__WHAT TO PRODUCE__
Reproduce exactly, and nothing but, the lines between the one with "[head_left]" and the end of the entries, both ends included.

┏━━

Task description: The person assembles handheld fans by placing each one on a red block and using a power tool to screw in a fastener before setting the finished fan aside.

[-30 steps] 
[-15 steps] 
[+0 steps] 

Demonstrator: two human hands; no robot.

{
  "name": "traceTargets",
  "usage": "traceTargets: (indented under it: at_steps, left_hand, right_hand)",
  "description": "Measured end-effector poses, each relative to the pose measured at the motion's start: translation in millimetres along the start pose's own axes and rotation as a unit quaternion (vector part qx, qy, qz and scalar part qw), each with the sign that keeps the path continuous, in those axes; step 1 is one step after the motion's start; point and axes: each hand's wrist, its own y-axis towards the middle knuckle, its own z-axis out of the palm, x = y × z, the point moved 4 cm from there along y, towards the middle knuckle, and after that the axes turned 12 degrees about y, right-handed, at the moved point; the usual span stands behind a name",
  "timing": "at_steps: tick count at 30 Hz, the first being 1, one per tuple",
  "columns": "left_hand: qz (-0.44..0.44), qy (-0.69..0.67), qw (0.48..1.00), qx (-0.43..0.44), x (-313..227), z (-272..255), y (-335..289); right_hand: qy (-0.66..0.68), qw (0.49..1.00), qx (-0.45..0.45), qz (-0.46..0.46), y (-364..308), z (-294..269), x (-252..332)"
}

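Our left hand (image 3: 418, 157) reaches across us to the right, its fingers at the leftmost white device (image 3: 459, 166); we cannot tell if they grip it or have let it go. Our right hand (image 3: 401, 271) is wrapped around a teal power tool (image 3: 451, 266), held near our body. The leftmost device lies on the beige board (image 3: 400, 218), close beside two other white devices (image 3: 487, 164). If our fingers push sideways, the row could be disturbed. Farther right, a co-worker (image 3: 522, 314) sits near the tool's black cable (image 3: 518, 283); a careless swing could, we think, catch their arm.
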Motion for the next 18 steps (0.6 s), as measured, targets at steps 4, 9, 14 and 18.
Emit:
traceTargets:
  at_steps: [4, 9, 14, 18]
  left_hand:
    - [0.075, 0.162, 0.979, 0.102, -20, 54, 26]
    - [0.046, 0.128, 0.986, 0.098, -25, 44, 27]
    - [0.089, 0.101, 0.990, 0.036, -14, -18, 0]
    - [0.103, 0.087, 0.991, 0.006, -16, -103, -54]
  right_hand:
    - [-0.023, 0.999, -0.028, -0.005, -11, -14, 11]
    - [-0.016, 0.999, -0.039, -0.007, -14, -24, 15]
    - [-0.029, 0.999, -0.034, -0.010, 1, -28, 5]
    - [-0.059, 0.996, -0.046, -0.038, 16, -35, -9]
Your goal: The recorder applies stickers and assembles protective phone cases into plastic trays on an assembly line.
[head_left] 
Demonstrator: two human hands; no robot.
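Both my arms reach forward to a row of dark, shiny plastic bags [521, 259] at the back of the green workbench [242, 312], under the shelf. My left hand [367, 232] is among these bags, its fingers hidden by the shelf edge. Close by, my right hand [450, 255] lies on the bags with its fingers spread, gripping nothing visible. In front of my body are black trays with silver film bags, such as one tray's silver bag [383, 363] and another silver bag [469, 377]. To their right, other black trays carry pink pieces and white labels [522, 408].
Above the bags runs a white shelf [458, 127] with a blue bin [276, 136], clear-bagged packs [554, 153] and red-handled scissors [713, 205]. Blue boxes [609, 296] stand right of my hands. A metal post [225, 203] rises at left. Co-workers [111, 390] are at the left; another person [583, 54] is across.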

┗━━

__RESULT OF THIS TASK__
[head_left] 
Demonstrator: two human hands; no robot.
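Both my arms reach forward to a row of dark, shiny plastic bags [521, 259] at the back of the green workbench [242, 312], under the shelf. My left hand [367, 232] is among these bags, its fingers hidden by the shelf edge. Close by, my right hand [450, 255] lies on the bags with its fingers spread, gripping nothing visible. In front of my body are black trays with silver film bags, such as one tray's silver bag [383, 363] and another silver bag [469, 377]. To their right, other black trays carry pink pieces and white labels [522, 408].
Above the bags runs a white shelf [458, 127] with a blue bin [276, 136], clear-bagged packs [554, 153] and red-handled scissors [713, 205]. Blue boxes [609, 296] stand right of my hands. A metal post [225, 203] rises at left. Co-workers [111, 390] are at the left; another person [583, 54] is across.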

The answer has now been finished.